**Aim of the exercise**
Everything in the listing below must be set down again exactly, apart from the pictures.

**Input data**
*** Block opens ***

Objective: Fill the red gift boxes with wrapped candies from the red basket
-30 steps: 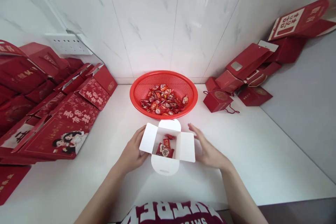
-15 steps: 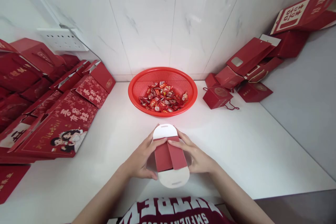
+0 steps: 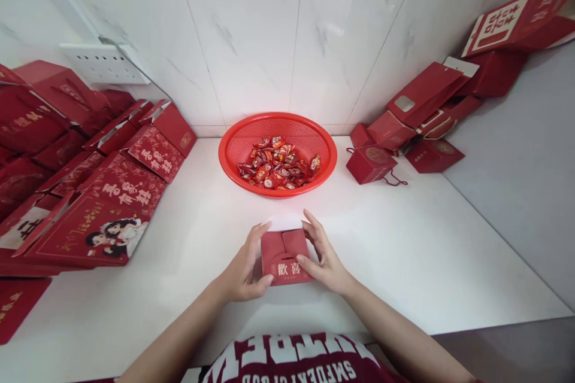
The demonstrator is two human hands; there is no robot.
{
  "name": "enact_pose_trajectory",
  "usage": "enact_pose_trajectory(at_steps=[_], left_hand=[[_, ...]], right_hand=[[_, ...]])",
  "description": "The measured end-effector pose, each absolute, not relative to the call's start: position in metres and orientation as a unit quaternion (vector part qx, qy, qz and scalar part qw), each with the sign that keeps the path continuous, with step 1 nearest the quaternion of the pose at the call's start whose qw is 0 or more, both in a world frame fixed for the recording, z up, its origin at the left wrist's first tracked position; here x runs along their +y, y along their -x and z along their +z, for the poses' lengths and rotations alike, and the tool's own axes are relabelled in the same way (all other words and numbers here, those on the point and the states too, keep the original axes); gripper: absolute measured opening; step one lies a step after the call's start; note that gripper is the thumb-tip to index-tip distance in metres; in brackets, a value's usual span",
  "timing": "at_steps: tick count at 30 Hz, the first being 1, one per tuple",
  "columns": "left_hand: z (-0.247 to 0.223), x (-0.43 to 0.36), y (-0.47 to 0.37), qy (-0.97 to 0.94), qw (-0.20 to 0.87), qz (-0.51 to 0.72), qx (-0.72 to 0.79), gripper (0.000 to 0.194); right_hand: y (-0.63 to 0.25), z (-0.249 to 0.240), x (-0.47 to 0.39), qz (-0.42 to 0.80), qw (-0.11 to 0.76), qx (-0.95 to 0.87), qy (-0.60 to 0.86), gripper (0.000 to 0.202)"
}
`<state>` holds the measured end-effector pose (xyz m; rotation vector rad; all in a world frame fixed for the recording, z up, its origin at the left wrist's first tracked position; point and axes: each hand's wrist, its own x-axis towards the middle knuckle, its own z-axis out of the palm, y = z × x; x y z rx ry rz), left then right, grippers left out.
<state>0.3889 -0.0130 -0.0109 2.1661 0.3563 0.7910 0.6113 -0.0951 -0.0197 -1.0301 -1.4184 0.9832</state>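
I loosely hold the red box [image 3: 284, 245] near the front edge of the surface [image 3: 381, 239], fingers half-curled: left hand [image 3: 245, 269] along its side, right hand [image 3: 327, 266] thumbing the lettered flap [image 3: 286, 272]. Best press lightly, walls square.

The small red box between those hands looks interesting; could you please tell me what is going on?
A person has the left hand and right hand around a small red box at the white counter. The right thumb is on its lettered flap, which lies folded over the top. Beyond it stands a red basket of wrapped sweets, with more red boxes on both sides.
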Motion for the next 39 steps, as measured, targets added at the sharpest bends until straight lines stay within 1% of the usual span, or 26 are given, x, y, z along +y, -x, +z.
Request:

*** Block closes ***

**Written solution**
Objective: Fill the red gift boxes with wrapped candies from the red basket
-30 steps: 
-15 steps: 
+0 steps: 
The demonstrator is two human hands; there is no robot.
{
  "name": "enact_pose_trajectory",
  "usage": "enact_pose_trajectory(at_steps=[_], left_hand=[[_, ...]], right_hand=[[_, ...]])",
  "description": "The measured end-effector pose, each absolute, not relative to the call's start: position in metres and orientation as a unit quaternion (vector part qx, qy, qz and scalar part qw), each with the sign that keeps the path continuous, with step 1 nearest the quaternion of the pose at the call's start whose qw is 0 or more, both in a world frame fixed for the recording, z up, its origin at the left wrist's first tracked position; here x runs along their +y, y along their -x and z along their +z, for the poses' lengths and rotations alike, and the tool's own axes are relabelled in the same way (all other words and numbers here, those on the point and the states too, keep the original axes); gripper: absolute measured opening; step one lies a step after the call's start; note that gripper is the thumb-tip to index-tip distance in metres; in brackets, a value's usual span",
  "timing": "at_steps: tick count at 30 Hz, the first being 1, one per tuple",
  "columns": "left_hand: z (-0.247 to 0.223), x (-0.43 to 0.36), y (-0.47 to 0.37), qy (-0.97 to 0.94), qw (-0.20 to 0.87), qz (-0.51 to 0.72), qx (-0.72 to 0.79), gripper (0.000 to 0.194); right_hand: y (-0.63 to 0.25), z (-0.249 to 0.240), x (-0.47 to 0.39), qz (-0.42 to 0.80), qw (-0.11 to 0.76), qx (-0.95 to 0.87), qy (-0.60 to 0.86), gripper (0.000 to 0.202)"
}
`<state>` holds the measured end-effector pose (xyz m; rotation vector rad; all in a world frame fixed for the recording, z up, its origin at the left wrist's first tracked position; point and axes: each hand's wrist, its own x-axis towards the middle knuckle, its own z-axis out of the palm, y = z × x; x y z rx ry rz), left then right, grippers left out.
<state>0.3889 -0.0130 -0.0109 2.1661 0.3563 0.7910 0.6113 -0.0951 -0.0197 -1.0301 -1.4184 0.9832</state>
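I loosely hold the red box [image 3: 284, 245] near the front edge of the surface [image 3: 381, 239], fingers half-curled: left hand [image 3: 245, 269] along its side, right hand [image 3: 327, 266] thumbing the lettered flap [image 3: 286, 272]. Best press lightly, walls square.

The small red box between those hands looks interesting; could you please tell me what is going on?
A person has the left hand and right hand around a small red box at the white counter. The right thumb is on its lettered flap, which lies folded over the top. Beyond it stands a red basket of wrapped sweets, with more red boxes on both sides.
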Motion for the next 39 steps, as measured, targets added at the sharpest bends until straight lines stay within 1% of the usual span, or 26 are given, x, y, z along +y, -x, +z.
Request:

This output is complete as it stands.